TPS was granted to Nationals of Venezuela

We are happy that we now have a way to help Venezuelans who are in the U.S. but afraid to return to Venezuela. 

Temporary Protected Status (TPS) is a temporary immigration status given to eligible nationals of designated countries who are present in the United States. The status allows persons to live and work in the United States for specified limited times. If you have TPS, you are not undocumented, but you are also not a legal resident, a green card holder, or a U.S. citizen. It grants you legal protection for the designated time but is often repeatedly extended. While on TPS, you may qualify for legal residence through a petition by a close relative or by a prospective employer. With TPS, you may also apply for “Advance Parole” which allows you to travel out of the U.S. and return to TPS status.  

The reason that Venezuelans were granted TPS is that Venezuela is experiencing an extraordinary economic and political crisis. Representatives in the United Nations and the Organization of American States have called it a humanitarian crisis. The estimate of the United Nations Commission for Latin America is that the economy this year contracted by 30%. Those who disagree with the government in power also experience political repression. Crimes, including homicide, are climbing sharply.  Venezuelans have pouring out of the country. In the last 10 years, about 18% of the country’s population have fled for safety. I have seen estimates that there are about 300,000 Venezuelans living in the U.S. with most concentrated in South Florida. 

Many Venezuelans have dual citizenship with Spain or Italy and have asked if they are eligible for TPS. This is a tricky point of law but to simplify it – You can qualify if you have not “firmly resettled” in another country. This is something that requires a careful, individualized analysis. 

Secretary of Homeland Security Alejandro Mayorkas designated Venezuela for Temporary Protected Status (TPS) for 18 months, effective March 9, 2021, through Sept. 9, 2022. Venezuelan nationals and individuals having no nationality who last habitually resided in Venezuela may submit an initial registration application under the designation for TPS for Venezuela during the 180-day registration period that begins March 9, 2021, and ends on Sept. 5, 2021, and apply for an Employment Authorization Document (EAD). 

For Venezuelans to be eligible for TPS, you must:

  • Be a national of a Venezuela or a person without nationality who last habitually resided in Venezuela.
  • File during the initial registration period – March 9, 2021 through September 5, 2021
  • Have been continuously physically present in the United States since March 8, 2021; and
  • Have been continuously residing in the United States since March 9, 2021. The law allows an exception to the continuous physical presence and continuous residence requirements for brief, casual and innocent departures from the United States.

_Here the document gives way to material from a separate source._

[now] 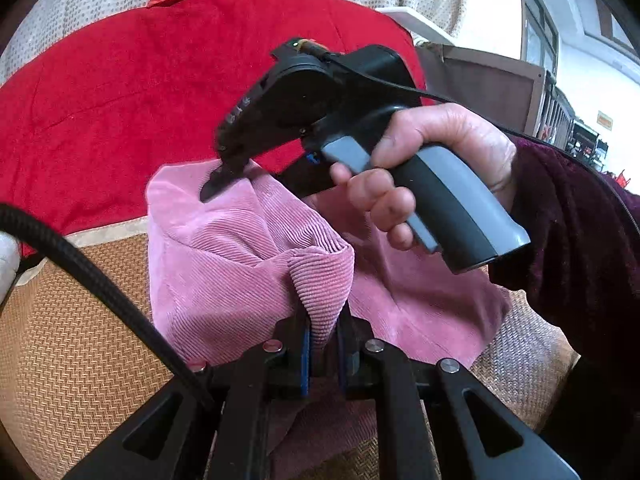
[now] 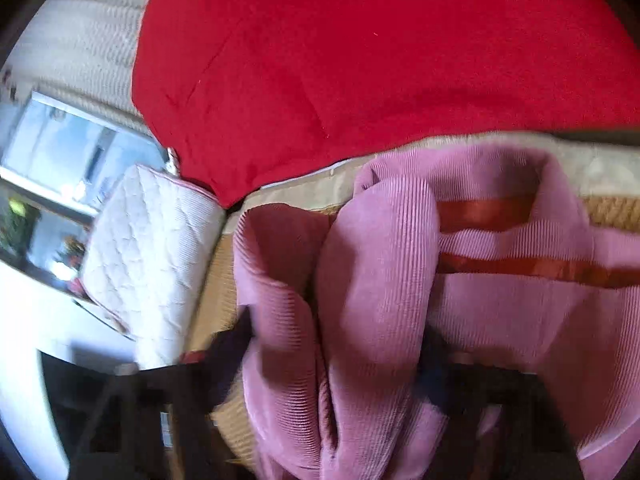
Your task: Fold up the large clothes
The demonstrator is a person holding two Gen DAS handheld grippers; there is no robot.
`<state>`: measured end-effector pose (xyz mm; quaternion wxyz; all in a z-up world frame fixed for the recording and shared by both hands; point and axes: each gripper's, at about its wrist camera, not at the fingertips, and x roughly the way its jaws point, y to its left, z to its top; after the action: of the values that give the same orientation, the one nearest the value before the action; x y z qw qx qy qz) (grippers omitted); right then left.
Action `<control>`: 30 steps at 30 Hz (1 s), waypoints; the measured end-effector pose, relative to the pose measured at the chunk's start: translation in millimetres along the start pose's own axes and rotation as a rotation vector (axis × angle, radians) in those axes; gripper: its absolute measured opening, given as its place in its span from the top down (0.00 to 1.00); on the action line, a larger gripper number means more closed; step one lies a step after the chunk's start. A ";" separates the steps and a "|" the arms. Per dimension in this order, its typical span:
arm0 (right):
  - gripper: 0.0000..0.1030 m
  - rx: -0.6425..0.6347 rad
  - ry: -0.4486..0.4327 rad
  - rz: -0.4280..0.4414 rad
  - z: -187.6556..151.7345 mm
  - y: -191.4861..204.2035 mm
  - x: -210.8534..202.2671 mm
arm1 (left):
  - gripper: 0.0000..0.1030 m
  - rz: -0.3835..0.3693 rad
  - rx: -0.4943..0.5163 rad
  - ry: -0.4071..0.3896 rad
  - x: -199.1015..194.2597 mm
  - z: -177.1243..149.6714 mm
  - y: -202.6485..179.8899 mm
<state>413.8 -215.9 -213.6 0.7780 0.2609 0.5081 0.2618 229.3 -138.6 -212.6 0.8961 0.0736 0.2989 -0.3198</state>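
Note:
A pink corduroy garment point(image 1: 224, 256) lies bunched on a woven mat. My left gripper point(image 1: 322, 344) is shut on a fold of it at the bottom of the left wrist view. My right gripper point(image 1: 224, 178), held in a hand, pinches the garment's far edge. In the right wrist view, which is blurred, the pink garment point(image 2: 376, 280) fills the lower middle and bunches between the right gripper's dark fingers point(image 2: 236, 344). Red ribbon stripes point(image 2: 520, 264) run across the garment.
A red blanket point(image 1: 140, 92) covers the surface behind the garment. The tan woven mat point(image 1: 72, 352) lies under it. A white quilted pouch point(image 2: 148, 256) sits at the left, next to a window. A black cable point(image 1: 80, 264) crosses the left wrist view.

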 end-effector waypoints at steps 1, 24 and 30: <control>0.81 -0.004 -0.016 -0.007 -1.5 2.5 -4.8 | 0.90 -0.008 -0.003 -0.005 -2.4 -0.7 1.8; 0.90 0.167 -0.275 -0.135 -56.1 -122.9 -115.7 | 0.90 -0.318 0.070 0.091 27.5 20.0 -94.3; 0.90 0.101 -0.273 -0.192 -44.2 -111.4 -96.5 | 0.33 -0.368 0.101 -0.109 -50.5 37.5 -74.9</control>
<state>355.2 -355.5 -240.8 0.8470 0.2831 0.4328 0.1229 170.3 -182.8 -148.3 0.8327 0.0450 0.2418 -0.4961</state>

You may not be eligible for TPS if you:

  • Have been convicted of any felony or two or more misdemeanors committed in the United States;
  • Are found inadmissible as an immigrant under certain grounds including non-waivable criminal and security-related grounds;
  • Are subject to any of the mandatory bars to asylum. These include, but are not limited to, participating in the persecution of another individual or engaging in or inciting terrorist activity.

We are especially happy that our Venezuelan clients (and prospective clients) have this option that will allow them to legally remain in the U.S., obtain work permission and obtain permission to travel.